• _Task directions_:
Copy out all lines of the material below in which "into" occurs.

--- Source information ---

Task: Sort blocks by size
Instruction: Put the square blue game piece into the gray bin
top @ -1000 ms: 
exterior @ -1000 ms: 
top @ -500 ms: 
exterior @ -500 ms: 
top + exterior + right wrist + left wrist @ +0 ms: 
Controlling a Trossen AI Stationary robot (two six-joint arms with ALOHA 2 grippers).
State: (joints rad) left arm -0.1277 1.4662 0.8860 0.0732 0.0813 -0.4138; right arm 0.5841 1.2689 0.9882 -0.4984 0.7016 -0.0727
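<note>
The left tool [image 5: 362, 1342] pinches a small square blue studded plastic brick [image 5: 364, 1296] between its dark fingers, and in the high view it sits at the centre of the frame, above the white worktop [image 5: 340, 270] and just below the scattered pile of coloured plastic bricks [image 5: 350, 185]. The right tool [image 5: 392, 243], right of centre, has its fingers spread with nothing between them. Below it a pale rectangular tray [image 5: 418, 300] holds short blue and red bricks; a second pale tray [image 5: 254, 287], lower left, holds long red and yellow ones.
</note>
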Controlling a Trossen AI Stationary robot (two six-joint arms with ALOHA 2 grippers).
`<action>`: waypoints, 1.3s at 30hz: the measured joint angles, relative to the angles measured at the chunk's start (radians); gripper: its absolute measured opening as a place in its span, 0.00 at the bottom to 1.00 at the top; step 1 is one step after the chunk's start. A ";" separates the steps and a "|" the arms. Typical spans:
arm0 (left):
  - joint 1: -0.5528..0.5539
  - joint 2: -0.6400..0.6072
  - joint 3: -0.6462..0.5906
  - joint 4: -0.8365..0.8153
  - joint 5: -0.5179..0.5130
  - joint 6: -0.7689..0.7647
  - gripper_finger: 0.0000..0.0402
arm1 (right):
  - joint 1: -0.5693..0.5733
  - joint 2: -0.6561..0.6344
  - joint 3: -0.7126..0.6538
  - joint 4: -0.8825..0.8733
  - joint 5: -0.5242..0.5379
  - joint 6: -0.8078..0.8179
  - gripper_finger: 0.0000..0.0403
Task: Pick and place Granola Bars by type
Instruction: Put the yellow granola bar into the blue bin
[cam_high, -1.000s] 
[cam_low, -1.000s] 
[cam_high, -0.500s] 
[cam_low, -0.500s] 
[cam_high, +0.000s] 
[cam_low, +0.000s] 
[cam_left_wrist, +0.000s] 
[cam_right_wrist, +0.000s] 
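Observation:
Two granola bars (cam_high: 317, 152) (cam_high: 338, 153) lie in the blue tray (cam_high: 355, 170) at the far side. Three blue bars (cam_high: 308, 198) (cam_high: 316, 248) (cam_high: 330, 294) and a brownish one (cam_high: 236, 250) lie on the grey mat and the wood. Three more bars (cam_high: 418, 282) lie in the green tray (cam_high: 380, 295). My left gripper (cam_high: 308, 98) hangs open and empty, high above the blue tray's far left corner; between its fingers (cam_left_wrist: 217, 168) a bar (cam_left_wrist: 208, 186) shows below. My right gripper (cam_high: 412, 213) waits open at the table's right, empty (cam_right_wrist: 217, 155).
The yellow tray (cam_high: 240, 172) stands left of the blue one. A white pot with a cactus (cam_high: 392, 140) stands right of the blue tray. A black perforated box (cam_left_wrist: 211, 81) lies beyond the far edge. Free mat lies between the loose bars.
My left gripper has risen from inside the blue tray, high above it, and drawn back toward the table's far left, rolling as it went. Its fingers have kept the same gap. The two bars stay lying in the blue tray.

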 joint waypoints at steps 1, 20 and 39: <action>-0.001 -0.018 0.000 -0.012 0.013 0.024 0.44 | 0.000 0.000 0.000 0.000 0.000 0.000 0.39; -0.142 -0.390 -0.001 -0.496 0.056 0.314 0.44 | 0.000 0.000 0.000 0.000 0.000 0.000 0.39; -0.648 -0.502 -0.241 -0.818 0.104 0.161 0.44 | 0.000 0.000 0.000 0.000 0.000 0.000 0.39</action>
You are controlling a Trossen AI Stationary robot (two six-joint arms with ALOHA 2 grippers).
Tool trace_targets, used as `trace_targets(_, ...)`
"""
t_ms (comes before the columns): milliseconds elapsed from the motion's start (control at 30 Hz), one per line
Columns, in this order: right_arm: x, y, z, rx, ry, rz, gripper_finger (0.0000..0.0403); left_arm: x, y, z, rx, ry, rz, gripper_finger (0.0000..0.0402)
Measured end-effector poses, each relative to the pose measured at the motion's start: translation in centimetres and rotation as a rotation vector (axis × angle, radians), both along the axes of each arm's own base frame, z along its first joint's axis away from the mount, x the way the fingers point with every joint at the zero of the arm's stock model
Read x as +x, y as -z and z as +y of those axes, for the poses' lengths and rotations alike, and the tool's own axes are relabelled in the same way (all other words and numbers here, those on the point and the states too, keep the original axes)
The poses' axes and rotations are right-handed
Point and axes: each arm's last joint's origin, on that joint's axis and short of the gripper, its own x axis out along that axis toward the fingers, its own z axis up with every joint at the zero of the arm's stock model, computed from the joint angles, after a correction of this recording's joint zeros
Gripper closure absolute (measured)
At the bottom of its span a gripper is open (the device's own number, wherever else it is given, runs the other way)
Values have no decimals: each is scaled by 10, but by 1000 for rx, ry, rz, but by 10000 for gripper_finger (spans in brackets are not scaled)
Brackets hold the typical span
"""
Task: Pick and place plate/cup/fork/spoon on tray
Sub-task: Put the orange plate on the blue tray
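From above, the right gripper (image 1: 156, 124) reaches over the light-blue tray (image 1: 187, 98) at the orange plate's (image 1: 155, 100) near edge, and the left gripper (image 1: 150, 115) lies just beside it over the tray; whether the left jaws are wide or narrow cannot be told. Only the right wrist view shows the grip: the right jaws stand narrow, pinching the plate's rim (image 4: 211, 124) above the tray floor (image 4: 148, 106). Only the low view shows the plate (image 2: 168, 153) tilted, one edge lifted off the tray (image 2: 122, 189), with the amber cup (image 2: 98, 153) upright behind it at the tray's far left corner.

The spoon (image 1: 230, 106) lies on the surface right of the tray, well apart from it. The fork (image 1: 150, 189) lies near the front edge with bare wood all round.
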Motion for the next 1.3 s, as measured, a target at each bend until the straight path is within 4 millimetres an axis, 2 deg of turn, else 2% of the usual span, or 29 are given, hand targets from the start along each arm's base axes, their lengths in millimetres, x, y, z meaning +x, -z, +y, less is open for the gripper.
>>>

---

• _Written answer_:
Instruction: Put the square blue game piece into the gray bin
Instruction: Put the yellow granola bar into the blue bin

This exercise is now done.